SP-Ständerat Roberto Zanetti, der ebenfalls mit Noser in der WAK sitzt, sagt: «Er ist liebenswert, witzig, man geht gerne eins trinken mit ihm.» Noser trage immer noch den Glarner Bergbub in sich, was wohl seine Sensibilität für gewisse Randregionen und Randgruppen geschärft habe. «Gleichzeitig ist er aber auch der Zürcher Wirtschaftsfreisinnige, der es geschafft hat.» Noser sei zwar kein Rechter ohne Herz, «im Gegensatz zu einem Linken geht er aber davon aus, dass es erst dem Einzelnen gut gehen muss, damit es irgendwann allen gut geht. Und nicht umgekehrt.»
Je länger man mit Ruedi Noser plaudert, desto wahrer scheint das. Noser sagt: «Ich bin entsetzt über die aktuelle Situation, dass man einfach mit der Giesskanne Geld verteilt.» Man müsse sich doch selber helfen und nur ihm äussersten Notfall zum Staat rennen. Er selbst war in der Coronakrise dagegen, dass Unternehmen, die Kurzarbeit beantragen, keine Dividenden ausschütten sollen. Ohne Dividenden könne er seine Vermögenssteuer nicht bezahlen, sagt Noser.

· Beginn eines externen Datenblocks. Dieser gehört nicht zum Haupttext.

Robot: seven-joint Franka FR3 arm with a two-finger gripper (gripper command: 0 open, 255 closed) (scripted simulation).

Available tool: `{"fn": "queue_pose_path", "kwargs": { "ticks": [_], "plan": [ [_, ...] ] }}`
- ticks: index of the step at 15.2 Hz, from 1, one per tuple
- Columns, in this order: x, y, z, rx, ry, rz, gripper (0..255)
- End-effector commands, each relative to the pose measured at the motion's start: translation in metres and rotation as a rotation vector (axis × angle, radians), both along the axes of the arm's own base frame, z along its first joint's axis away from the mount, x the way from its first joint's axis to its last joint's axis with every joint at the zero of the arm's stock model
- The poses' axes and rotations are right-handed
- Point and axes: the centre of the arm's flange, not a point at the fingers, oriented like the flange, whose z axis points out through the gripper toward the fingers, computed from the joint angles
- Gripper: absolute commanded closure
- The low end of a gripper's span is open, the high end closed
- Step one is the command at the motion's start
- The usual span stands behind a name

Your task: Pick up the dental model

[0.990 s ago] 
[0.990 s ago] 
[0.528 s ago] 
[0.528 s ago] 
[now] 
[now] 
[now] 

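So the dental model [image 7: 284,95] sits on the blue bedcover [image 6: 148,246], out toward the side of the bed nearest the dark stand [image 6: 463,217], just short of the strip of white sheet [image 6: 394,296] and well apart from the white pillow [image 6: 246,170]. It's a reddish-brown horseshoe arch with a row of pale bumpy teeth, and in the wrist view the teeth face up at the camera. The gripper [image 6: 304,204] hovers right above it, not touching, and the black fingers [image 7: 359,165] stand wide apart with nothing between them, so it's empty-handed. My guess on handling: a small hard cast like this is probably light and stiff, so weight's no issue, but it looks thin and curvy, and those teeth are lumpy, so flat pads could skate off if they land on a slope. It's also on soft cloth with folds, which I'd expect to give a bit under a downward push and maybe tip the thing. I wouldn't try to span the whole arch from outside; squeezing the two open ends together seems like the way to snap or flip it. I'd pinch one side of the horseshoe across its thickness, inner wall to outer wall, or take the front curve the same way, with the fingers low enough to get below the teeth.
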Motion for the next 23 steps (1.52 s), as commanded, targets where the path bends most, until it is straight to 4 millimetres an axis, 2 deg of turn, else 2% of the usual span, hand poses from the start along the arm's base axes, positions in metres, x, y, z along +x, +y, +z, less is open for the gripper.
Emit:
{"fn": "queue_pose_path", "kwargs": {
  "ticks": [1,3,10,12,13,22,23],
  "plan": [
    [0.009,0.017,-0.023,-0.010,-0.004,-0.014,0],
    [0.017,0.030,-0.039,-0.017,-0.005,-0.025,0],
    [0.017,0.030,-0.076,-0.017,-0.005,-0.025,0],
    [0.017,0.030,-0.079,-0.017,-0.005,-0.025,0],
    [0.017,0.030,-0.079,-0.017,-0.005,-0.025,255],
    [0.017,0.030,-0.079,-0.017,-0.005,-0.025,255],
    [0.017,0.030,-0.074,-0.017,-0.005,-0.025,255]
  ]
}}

Gegen Ende des Treffens versucht er noch einmal, die Frage nach seiner Grundüberzeugung zu beantworten: Am Ende gehe es ihm um seine Kinder, sagt er. Er wolle für diese eine gute Zukunft. «Du rettest die Welt nicht, indem es der Schweiz schlechter geht.» Also Switzerland first? «Ein bisschen, vielleicht», sagt Noser. Steht auf und verabschiedet sich.